Crisis in six Scenes de Woody Allen - 2016
On a lu un peu partout, et Woody lui-même l'a dit, que ce Crisis in six Scenes était une catastrophe, que le gars n'avait rien compris aux recettes d'une série, qu'il fallait oublier ce truc, etc. Heureusement que Shangols est là pour rétablir quelques vérités : voilà un excellent Woody Allen. Franchement, où peut-on trouver un tel humour, une telle fantaisie, attachés à une telle modestie, dans le cinéma et dans la série actuels ? Nulle part, je ne vous le fais pas dire. Woody nous pond un de ces petits trucs sans façon qu'il nous offre à intervalles réguliers, une petite comédie vitaminée et tendre, pleine de bons mots et de punchlines, et nous ravit, renouant toutes proportions gardées avec Manhattan Murder Mystery. Il est vrai qu'au niveau de l'obéissances aux règles de la série, il est aux abonnés absents : on a droit là à un long-métrage de 2h30, découpé très arbitrairement en 6 épisodes d'égale longueur, mais qui se fout hardiment des cliffhangers de fin d'épisode et de la montée de l'action. On reste dans ses pantoufles, mais comment lui en vouloir à 80 berges de ne pas vouloir changer ses vieux pots ? La critique de la télé et de la commande qu'on lui impose est d'ailleurs contenue dans la série elle-même, et Woody ne se prive pas de cracher dans la soupe qui le nourrit, pour notre plus grand bonheur.

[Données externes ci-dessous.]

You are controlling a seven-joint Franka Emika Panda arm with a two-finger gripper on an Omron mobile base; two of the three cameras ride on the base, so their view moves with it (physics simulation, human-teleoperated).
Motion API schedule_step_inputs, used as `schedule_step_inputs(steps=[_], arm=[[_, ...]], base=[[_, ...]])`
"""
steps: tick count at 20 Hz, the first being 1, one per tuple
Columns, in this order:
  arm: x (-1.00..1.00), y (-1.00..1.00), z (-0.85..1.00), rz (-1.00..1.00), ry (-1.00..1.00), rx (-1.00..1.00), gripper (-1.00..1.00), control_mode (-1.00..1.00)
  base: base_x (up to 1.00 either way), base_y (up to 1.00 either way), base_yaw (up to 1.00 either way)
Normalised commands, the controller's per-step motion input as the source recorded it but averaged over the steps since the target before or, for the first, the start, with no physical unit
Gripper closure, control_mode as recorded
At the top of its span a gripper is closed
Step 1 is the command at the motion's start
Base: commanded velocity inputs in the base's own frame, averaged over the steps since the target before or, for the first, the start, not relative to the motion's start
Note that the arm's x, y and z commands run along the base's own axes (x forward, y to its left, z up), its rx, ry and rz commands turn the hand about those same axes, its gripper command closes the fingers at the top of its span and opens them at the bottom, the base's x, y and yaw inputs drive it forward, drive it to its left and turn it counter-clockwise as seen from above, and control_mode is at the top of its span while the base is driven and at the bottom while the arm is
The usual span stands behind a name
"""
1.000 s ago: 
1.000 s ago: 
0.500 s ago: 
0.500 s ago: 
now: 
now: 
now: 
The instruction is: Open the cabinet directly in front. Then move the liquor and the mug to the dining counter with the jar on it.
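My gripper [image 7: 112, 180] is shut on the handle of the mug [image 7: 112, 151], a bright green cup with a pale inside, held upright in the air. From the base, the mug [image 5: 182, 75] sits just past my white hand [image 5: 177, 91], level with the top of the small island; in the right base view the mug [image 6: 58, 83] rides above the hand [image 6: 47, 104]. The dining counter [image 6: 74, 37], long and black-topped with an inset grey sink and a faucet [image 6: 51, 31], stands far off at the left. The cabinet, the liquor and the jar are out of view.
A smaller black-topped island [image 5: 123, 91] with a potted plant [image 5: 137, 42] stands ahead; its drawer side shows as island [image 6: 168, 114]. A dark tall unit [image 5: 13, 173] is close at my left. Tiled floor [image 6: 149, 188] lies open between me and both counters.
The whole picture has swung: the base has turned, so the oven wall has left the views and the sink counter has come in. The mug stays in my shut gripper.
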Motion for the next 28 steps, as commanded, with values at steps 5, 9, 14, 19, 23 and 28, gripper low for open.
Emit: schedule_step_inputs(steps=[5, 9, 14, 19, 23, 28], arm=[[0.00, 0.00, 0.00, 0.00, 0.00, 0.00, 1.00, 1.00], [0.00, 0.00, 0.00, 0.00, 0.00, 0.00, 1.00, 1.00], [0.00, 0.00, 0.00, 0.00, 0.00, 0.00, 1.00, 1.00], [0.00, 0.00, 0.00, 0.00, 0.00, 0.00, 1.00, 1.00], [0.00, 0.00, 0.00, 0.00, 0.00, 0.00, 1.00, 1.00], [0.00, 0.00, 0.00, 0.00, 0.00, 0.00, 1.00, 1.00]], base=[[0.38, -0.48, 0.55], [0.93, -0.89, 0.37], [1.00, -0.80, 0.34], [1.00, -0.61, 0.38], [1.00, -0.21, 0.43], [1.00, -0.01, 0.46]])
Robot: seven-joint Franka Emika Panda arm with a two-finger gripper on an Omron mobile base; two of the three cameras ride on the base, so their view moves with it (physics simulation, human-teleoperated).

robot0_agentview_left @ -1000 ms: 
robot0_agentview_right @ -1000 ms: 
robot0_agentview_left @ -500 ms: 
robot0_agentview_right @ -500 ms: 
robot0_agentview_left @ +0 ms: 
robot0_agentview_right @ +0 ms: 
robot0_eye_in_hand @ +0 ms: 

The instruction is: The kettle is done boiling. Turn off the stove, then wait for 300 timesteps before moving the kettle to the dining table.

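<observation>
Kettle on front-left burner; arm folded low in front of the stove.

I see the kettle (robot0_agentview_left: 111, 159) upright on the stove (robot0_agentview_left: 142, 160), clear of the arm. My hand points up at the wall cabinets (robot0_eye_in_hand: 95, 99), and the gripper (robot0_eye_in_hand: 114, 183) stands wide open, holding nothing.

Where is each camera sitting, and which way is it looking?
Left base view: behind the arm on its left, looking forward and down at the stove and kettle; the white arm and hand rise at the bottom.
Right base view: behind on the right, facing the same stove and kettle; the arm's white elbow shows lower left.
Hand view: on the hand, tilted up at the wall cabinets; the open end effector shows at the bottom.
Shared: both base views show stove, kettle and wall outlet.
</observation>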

Dans les anénes 60. Sydney Munsinger est un bourgeois de gauche, ex-écrivain raté, condamné aujourd'hui à écrire des publicités débiles pour des produits débiles. Il file une petite vie tranquille avec sa femme, psy branquignole qui se cogne des cas pathétiques et organise chez elle des salons de lecture entre petites vieilles. Leur petit confort assoupi va se retrouver explosé par l'arrivée dans leur foyer d'une criminelle en fuite, révolutionnaire activiste, qui va pulvériser façon Théorème leur univers. Le jeune homme qu'ils hébergent va se mettre à fabriquer des bombes, le club de lecture va passer à des lectures plus velues (Mao et Marx), la femme de Munsinger va doucement céder au goût de l'aventure et passer des mallettes de billets aux Black panthers, et Munsinger lui-même va devoir mettre la main à la pâte s'il veut se débarasser de la jeune femme qui lui vide son frigo et dérange ses convictions. Woody, on le voit, attaque frontalement les siens, cette génération de gauche satisfaite, propriétaire et solidaire quand elle se brûle dont il fait partie : ses saillies réactionnaires font tout le sel de la chose, et on voit bien que le gars est de gauche uniquement quand son économie n'est pas attaquée. On jubile de voir cette famille traditionnelle américaine dynamitée de l'intérieur par cette jeune effrontée qui pilote tout assise sur une chaise et dévorant des cuisses de poulet.
Franchement, dans chaque épisode il y a au moins une scène d'anthologie. Que ce soit les simples dialogues impeccables, plein de répliques inoubliables, ou les scènes "d'action" (le couple contraint de fuir la police), les épisodes chez la psy (Gad Elmaleh en guest) ou les épiques réunions des petites vieilles envisageant un happening à poil devant la Maison Blanche, on passe un moment excellent. Si Miley Cyrus manque vraiment de charisme, Woody Allen, malgré son grand âge, retrouve la verve de ses vingt ans, et la formidable Elaine May est une complice taquine et très marrante. Ça fait tout drôle de voir notre Woody retrouver quelques tics de son passé, il n'y a que lui qui bouge ou qui bégaie comme ça, et rien que le regarder suffit à notre bonheur. Il y a toujours cette tendresse pour les personnages, cette façon de gentiment ressouder un couple autour d'une aventure extraordinaire, ou de pointer du doigt les amours éphémères de l'autre couple du film (les jeunes gens, qui se trompent puis se retrouvent). Dans le dernier épisode, Woody rend hommage aux Marx Brothers en remplissant littéralement son écran et son appartement de tout le casting, autre bonne vieille référence allenienne qu'on a plaisir à retrouver. Cet écrin de dialogues, certes pépère, certes pas nouveau, mais brillant, est habillé par une mise en scène très honnête, pleine de plans-séquences et de décadrages, et très joliment photographiée. Ajoutons en plus une musique grand crin et une myriade de seconds rôles parfaits, et on a là, mais oui, messieurs-dames, un des Woody les plus légers et les plus satisfaisants de ces dernières années.